### What you need to do
Take every line containing "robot" out of the records.

### Available data
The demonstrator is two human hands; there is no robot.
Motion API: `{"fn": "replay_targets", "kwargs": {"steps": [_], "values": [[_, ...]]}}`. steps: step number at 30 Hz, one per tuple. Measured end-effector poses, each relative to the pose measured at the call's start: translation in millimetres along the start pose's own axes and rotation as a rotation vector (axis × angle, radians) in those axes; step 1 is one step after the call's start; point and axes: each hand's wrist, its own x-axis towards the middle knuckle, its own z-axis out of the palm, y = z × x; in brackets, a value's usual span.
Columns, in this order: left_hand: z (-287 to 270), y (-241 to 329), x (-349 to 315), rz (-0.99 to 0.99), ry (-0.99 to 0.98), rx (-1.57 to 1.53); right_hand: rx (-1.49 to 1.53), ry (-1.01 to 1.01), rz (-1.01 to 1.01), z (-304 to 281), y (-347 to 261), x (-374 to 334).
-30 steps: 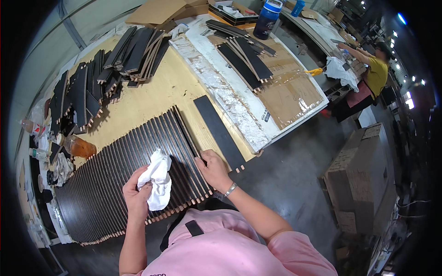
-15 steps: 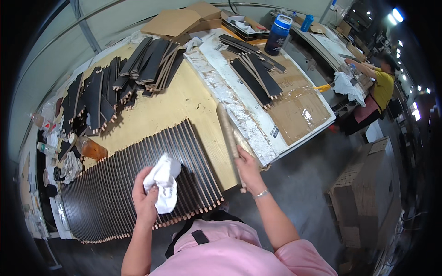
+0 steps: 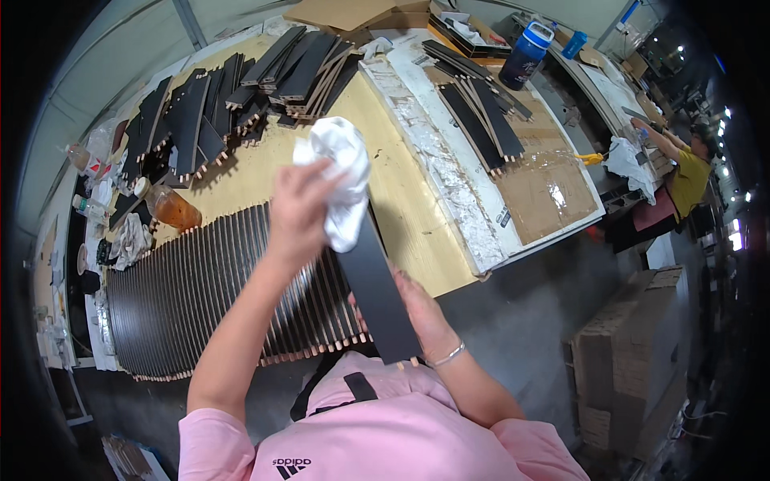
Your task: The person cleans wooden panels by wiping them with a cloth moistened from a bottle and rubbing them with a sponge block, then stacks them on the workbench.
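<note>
My left hand [image 3: 298, 210] is closed on a white cloth [image 3: 341, 156], which covers the far end of a dark board [image 3: 377, 293]. The lower end of that board, with light wooden dowels sticking out, points toward my body. My right hand [image 3: 421, 313] grips the board by its edges, the thumb side on the right and fingertips showing at its left edge. Beneath and to the left lies a long row of dark boards [image 3: 208, 297] set side by side, dowel ends along the near edge.
Loose dark boards [image 3: 188, 120] are heaped at the far left. A smaller pile [image 3: 481, 120] rests on cardboard at the right, near a blue jug [image 3: 527, 56]. An amber bottle [image 3: 175, 208] leans by the row. A co-worker [image 3: 682, 172] stands far right; a large carton [image 3: 630, 361] sits on the floor.
The board in my right hand has turned from edge-on to showing its broad dark face, and moved left. My left hand has carried the cloth up and right onto it.
</note>
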Motion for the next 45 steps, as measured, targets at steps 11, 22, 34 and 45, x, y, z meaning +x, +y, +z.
{"fn": "replay_targets", "kwargs": {"steps": [11,22,34,45], "values": [[-71,-14,-59,-0.534,0.281,-0.433,0.065,0.036,0.043,-27,10,10],[-38,-9,-36,-0.407,-0.022,-0.096,0.092,0.062,-0.020,9,-6,23],[-64,-59,0,-0.798,0.044,-0.553,-0.193,-0.023,0.113,8,16,-30],[-35,55,-63,-1.048,0.094,-1.160,-0.425,0.157,-0.113,14,10,-30]]}}
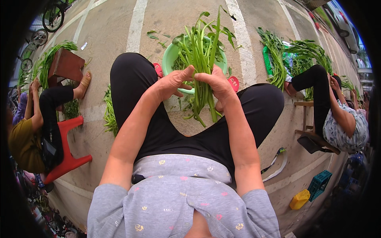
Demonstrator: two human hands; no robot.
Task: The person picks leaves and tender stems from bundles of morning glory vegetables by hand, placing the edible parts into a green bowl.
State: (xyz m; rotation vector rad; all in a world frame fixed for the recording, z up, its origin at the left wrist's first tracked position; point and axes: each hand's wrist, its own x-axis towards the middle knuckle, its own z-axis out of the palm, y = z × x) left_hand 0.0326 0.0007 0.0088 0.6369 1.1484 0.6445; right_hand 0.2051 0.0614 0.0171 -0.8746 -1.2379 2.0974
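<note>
Between my knees I hold up a bunch of water spinach (204, 59), its long green stems upright with the leaves at the top and the cut ends hanging below. My right hand (219, 84) is closed round the stems from the right, thumb across the front. My left hand (170, 84) is at the bunch's left side, thumb tip close to the stems and fingers apart; its fingers' far side is partly hidden. Just behind the bunch stands a light green plastic basin (170, 55), with more greens inside.
Loose greens (110, 113) lie on the paved ground beside my left leg. At left, a person sits on a red plastic stool (65, 139); at right, another on a wooden stool (304, 115) by heaped greens (274, 59). A teal crate (320, 185) and yellow container (300, 199) stand lower right.
</note>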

### Reply
The demonstrator is two human hands; there is no robot.
Demonstrator: two human hands; no robot.

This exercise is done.